Не знаю, на что я рассчитывала. Неужели я в душе надеялась, что он позволит мне оставить ребенка?

Он совершенно недвусмысленно дал мне понять, чего он от меня ожидает. За весь вечер он до меня даже не дотронулся и не расстегнул пуговицу на брюках, что служило командой опуститься на колени, расстегнуть молнию и взять в рот. Он сидел и беседовал со мной, как будто не произошло ничего особенного, как будто ничего не изменилось, как будто на столе передо мной не лежали деньги и данные, необходимые для убийства живущего во мне ребенка.

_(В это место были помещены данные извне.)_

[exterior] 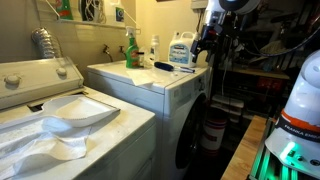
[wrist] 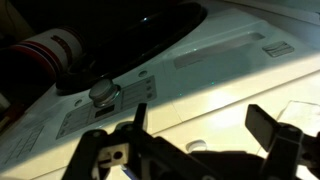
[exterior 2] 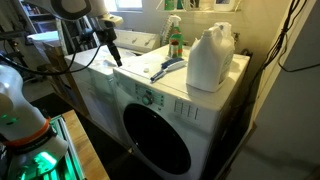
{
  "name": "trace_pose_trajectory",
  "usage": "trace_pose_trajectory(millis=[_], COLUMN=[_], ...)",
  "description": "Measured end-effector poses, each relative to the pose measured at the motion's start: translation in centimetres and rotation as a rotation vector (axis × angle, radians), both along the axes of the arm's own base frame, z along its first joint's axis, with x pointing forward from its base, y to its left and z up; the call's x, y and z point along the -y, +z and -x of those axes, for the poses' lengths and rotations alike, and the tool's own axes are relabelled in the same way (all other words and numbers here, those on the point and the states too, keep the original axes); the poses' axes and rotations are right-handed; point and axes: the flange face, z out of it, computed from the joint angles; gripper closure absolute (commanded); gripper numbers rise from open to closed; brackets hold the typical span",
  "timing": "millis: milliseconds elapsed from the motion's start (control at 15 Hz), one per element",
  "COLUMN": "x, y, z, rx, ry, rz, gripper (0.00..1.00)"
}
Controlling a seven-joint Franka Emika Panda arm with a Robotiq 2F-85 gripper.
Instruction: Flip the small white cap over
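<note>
The small white cap (wrist: 195,146) lies on the white top of the front-loading machine (wrist: 220,80). In the wrist view it sits low between my fingers and is partly in their shadow. My gripper (wrist: 200,128) is open and empty, hovering just above the cap. In both exterior views the gripper (exterior: 205,45) (exterior 2: 112,48) hangs over the machine's top near its control-panel edge. The cap is too small to make out in those views.
A white jug (exterior 2: 210,58), a green spray bottle (exterior 2: 174,40) and a blue-handled brush (exterior 2: 165,68) stand on the machine top. A round knob (wrist: 103,91) sits on the control panel. White cloth (exterior: 60,125) lies on the neighbouring top-loader.
</note>
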Motion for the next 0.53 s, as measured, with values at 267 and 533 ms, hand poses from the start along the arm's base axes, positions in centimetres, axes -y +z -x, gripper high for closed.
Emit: trace_pose_trajectory(millis=[267,533], x=[-0.4,-1.0], y=[-1.1,-1.4], z=[-4.6,-9.7], rx=[-0.053,-0.065], ry=[0.026,0.052], rz=[-0.003,-0.025], gripper=[0.0,0.0])
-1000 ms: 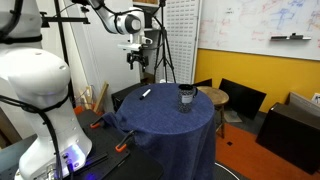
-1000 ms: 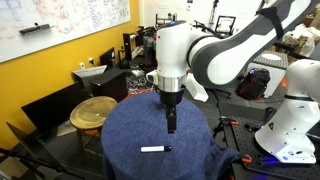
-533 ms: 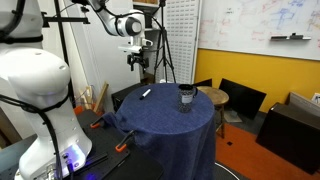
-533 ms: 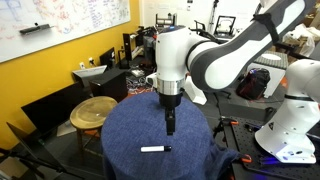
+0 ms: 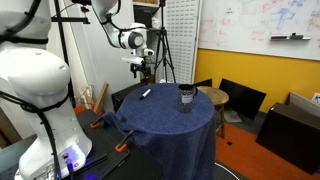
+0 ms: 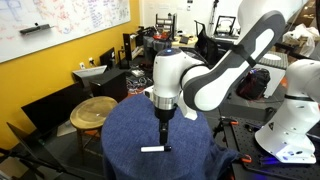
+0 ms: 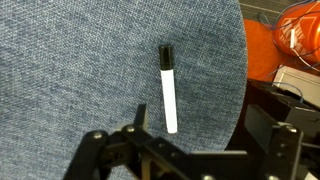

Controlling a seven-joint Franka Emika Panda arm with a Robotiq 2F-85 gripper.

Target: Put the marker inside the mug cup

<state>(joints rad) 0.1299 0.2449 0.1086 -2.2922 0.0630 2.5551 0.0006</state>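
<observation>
The marker (image 7: 168, 95) is a thin white pen with a dark cap and lies flat on the blue cloth of the round table (image 5: 165, 120). It shows in both exterior views (image 5: 146, 93) (image 6: 153, 149). The dark mug cup (image 5: 186, 97) stands upright on the table, apart from the marker. It is hidden behind the arm in an exterior view and out of the wrist view. My gripper (image 7: 210, 128) is open and empty. It hangs above the table close over the marker (image 5: 143, 68) (image 6: 165, 138). In the wrist view the marker's white end lies near the left finger (image 7: 140, 116).
The table edge curves close to the marker, with an orange object (image 7: 300, 35) beyond it. A round wooden stool (image 6: 92, 110) and black chairs (image 5: 240, 98) stand beside the table. A white robot body (image 5: 35, 90) and orange clamps (image 5: 122, 149) are near the table's side.
The arm has moved down and toward the marker. The gripper now hangs lower over the cloth. The marker and mug have not moved.
</observation>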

В два часа ночи, когда я могла рассчитывать на то, что он уже дома, с женой, а значит, не заявится ко мне, я открыла сумку дяди Генри, сложила в нее свое платье, дневники, четки тети Мэвис, фотографию родителей и, в чем была, вышла за дверь. Возможно, это было очень глупо, но я не взяла деньги — тысячу фунтов, которую он мне оставил.

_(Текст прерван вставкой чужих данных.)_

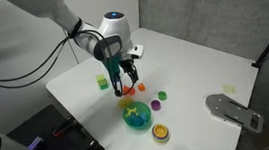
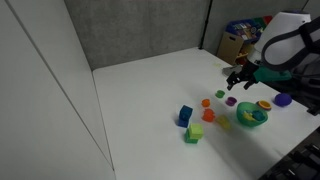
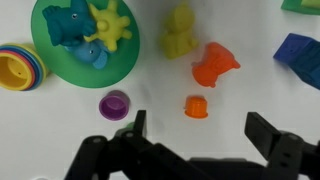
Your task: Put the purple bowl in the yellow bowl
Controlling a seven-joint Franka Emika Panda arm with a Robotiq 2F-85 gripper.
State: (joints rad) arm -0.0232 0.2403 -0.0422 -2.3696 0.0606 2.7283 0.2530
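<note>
While the gripper hangs above the white table, its fingers stand spread wide. Bare table shows between them in the wrist view. They pinch no object.

Purple bowl: upright on the table, mouth up, free of the gripper. In the wrist view it sits just beyond the finger on the left side, close to it but apart. It lies just beside the rim of the green bowl; cannot tell whether the two touch. In an exterior view it is just right of the green bowl. In an exterior view it is left of and farther than the green bowl, near the gripper.

Yellow bowl: upright, orange-brown inside, on the near right of the green bowl, apart from the purple bowl. In the wrist view it is cut by the left edge, with the green bowl lying roughly between it and the purple bowl.

Green bowl holds blue toys and a yellow toy.

Other items, wrist view:
- A small orange cup stands right of the purple bowl, just beyond the gap between the fingers.
- An orange toy lies farther out.
- A yellow-green toy lies beyond that.
- A blue block sits at the right edge.
</note>
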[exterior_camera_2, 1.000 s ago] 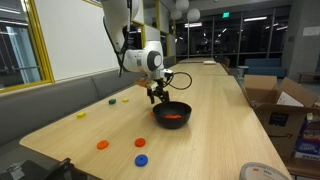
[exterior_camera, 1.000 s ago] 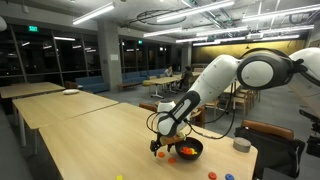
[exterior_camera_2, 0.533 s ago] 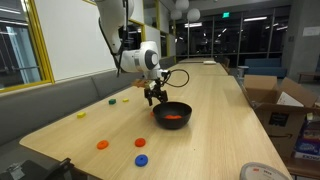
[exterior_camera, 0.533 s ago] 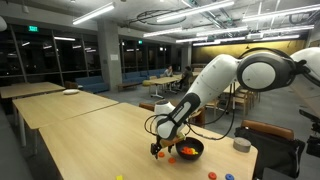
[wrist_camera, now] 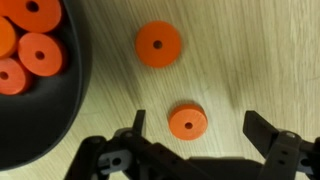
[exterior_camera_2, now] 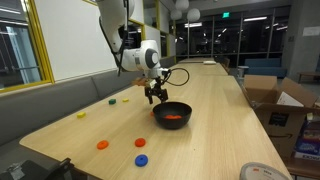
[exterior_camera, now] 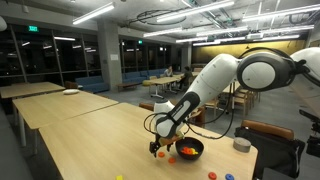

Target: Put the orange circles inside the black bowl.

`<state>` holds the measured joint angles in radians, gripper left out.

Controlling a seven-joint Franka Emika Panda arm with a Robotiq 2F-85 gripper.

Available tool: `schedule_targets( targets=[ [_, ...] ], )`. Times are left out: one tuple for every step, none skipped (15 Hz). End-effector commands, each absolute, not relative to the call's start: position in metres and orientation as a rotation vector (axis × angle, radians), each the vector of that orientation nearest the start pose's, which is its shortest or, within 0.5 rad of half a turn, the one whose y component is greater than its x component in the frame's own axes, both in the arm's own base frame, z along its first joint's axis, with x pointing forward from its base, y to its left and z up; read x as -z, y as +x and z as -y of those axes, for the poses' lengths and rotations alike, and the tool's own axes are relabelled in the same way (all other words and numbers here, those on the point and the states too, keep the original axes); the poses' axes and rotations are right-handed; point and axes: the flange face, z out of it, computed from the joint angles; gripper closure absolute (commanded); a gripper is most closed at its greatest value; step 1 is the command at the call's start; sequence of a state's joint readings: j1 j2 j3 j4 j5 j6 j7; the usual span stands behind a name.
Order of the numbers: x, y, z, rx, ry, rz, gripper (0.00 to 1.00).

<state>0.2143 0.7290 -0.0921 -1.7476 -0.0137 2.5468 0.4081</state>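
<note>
The gripper (wrist_camera: 197, 122) hangs with its jaws spread wide and empty, straddling one of the orange circles (wrist_camera: 188, 122) on the table (wrist_camera: 250, 60), just beside the black bowl (wrist_camera: 50, 115); a second circle lies bare just past it. Several circles already sit in the bowl, so the task looks partly done, with these two and at least one further circle (exterior_camera_2: 102, 145) near the table's edge left to move
</note>
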Motion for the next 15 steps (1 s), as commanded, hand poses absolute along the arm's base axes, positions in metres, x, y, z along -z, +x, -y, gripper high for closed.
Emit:
schedule_targets(
  targets=[
    [-0.171,0.673,-0.083,0.151,-3.141,-0.391,0.0],
    [-0.171,0.674,-0.082,0.151,-3.141,-0.393,0.0],
    [-0.17,0.676,-0.082,0.149,-3.14,-0.394,0.0],
    [-0.17,0.677,-0.081,0.147,-3.138,-0.393,0.0],
    [-0.17,0.678,-0.081,0.145,-3.136,-0.394,0.0],
    [-0.169,0.678,-0.081,0.142,-3.132,-0.391,0.0],
    [-0.168,0.679,-0.081,0.139,-3.127,-0.387,0.0],
    [-0.167,0.68,-0.081,0.136,-3.122,-0.384,0.0],
    [-0.166,0.681,-0.082,0.131,-3.115,-0.38,0.0],
    [-0.164,0.682,-0.082,0.126,-3.112,-0.378,0.0],
    [-0.163,0.682,-0.082,0.122,-3.109,-0.376,0.0],
    [-0.162,0.683,-0.083,0.118,-3.106,-0.375,0.0],
    [-0.16,0.684,-0.083,0.115,-3.104,-0.375,0.0],
    [-0.159,0.684,-0.083,0.112,-3.103,-0.375,0.0],
    [-0.159,0.685,-0.083,0.11,-3.103,-0.375,0.0]
  ],
)
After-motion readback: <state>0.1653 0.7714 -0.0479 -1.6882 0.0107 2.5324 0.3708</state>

После того вечера, когда я не открыла ему дверь, он заставил меня сделать второй ключ и с тех пор мог приходить и уходить, когда ему заблагорассудится. Я хотела, чтобы он пришел и увидел деньги и визитку там, куда он их положил, и понял, что я не выполнила его приказ.

Итак, в сентябре я уехала из Брайтона. Я взяла такси, и оно доставило меня в Вортинг, где я наконец отважилась набрать номер женского приюта, который уже давно держала в памяти.

Они мне помогли. Они подыскали мне безопасное место подальше от Брайтона, среди полей и садов Кента. Они были очень добры ко мне, хотя я и призналась им, что я — беременная проститутка, скрывающаяся от своего сутенера. Они целую неделю обо мне заботились, возили меня на прием к врачу, позволили мне находиться в помещении столько, сколько я захочу (я боялась выходить на улицу, опасаясь, что кто-нибудь меня узнает). Я и передать тебе не могу, какие это чудесные люди. И все же… мне это было не суждено. Так я себя утешаю. Так я утешала себя тогда и так я продолжаю утешать себя и сейчас. Мне это было не суждено.

В своей жизни мне пришлось пройти через многое. Иногда вся моя жизнь превращалась в непрекращающийся кошмар. Но хуже этого не было ничего. Я не могу это описать, я не могу об этом вспоминать. Я смогла пережить это, только твердя себе, что такова воля Божья.

После этой потери я сказала себе, что мне нет дела до того, найдет он меня или нет. Пусть он хоть за волосы притащит меня обратно. Пусть он делает со мной все, что захочет. И я вернулась в Брайтон. Я подала документы на социальную помощь и начала искать работу, на которой никого не интересовало бы, почему в моем резюме такие огромные пропуски. Не успела я получить помощь, как уже нашла место уборщицы в офисе, где была занята рано утром и поздно вечером, а днем устроилась официанткой в кафе. Все свободное от работы время я читала книги, которые брала в библиотеке, и твердила себе, что такова была Божья воля. Моей мизерной зарплаты хватало только на то, чтобы заплатить за квартиру, оплатить счета и прокормиться. Но это было лучше альтернативы. Работая по вечерам, я слушала жалобы коллег на то, что нам приходится убирать за грязными свиньями, и улыбалась, потому что знала, что в меня сегодня не войдет мужчина, которого я презираю всей душой. Лучше убирать туалет, чем знать, что тебя используют в качестве такового. Я знала, что когда-нибудь мне повезет и я еще испытаю чувства, которые пережила с Джеком Бритчемом.